'''

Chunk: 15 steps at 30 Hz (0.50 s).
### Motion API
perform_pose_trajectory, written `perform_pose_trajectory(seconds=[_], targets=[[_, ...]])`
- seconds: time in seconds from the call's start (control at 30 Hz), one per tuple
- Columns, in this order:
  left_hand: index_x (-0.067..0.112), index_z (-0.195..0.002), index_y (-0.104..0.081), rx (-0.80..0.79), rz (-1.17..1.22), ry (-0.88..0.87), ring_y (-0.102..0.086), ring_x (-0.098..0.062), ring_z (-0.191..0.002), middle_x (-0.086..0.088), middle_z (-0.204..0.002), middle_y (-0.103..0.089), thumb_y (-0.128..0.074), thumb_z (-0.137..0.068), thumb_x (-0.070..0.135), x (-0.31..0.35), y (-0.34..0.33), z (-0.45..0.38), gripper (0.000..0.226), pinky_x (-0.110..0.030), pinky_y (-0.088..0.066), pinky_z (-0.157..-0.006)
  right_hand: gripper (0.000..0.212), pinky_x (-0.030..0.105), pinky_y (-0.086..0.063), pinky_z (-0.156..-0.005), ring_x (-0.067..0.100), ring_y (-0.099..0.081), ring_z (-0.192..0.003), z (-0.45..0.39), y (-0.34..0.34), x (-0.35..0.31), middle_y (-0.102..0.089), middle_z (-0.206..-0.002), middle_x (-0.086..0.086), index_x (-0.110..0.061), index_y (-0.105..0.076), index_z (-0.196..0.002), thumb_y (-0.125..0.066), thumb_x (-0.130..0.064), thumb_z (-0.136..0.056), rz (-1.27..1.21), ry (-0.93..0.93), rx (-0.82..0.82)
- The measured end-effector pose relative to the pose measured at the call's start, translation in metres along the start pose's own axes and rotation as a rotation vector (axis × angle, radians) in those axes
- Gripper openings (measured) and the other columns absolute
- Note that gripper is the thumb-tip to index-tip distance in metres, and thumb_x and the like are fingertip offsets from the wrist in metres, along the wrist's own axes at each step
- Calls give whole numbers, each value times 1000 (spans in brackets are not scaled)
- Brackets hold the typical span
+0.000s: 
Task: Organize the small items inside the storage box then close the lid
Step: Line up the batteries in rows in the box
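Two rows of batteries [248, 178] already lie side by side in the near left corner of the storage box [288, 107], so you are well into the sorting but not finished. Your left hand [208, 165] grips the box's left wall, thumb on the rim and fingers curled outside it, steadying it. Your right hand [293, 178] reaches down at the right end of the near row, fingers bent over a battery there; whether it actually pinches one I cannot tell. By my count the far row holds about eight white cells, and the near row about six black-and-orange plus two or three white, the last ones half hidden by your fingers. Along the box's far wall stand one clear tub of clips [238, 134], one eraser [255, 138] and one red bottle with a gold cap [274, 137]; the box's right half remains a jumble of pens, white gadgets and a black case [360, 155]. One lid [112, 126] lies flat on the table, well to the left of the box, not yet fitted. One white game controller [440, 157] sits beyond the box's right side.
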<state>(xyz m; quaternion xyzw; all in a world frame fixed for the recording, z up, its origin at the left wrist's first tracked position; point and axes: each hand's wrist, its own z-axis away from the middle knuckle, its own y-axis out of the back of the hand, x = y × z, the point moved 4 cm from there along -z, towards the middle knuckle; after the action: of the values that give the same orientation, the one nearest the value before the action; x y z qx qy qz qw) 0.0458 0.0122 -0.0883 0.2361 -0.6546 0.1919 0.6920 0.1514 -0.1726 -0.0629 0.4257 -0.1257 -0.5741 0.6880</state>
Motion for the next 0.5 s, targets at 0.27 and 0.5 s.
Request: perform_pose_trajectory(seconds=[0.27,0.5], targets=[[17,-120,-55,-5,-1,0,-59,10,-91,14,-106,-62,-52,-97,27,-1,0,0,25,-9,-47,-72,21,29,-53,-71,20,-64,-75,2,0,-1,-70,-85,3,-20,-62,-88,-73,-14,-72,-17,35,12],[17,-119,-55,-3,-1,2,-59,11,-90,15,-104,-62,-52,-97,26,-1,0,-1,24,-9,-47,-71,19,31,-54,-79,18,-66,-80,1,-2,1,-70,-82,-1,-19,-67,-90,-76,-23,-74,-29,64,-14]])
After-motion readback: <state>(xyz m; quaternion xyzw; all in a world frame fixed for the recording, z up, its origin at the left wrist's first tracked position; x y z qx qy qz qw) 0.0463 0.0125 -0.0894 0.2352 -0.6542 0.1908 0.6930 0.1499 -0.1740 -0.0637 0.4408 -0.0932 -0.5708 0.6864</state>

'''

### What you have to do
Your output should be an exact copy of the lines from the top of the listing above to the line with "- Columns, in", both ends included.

### Result below
Chunk: 15 steps at 30 Hz (0.50 s).
### Motion API
perform_pose_trajectory, written `perform_pose_trajectory(seconds=[_], targets=[[_, ...]])`
- seconds: time in seconds from the call's start (control at 30 Hz), one per tuple
- Columns, in this order:

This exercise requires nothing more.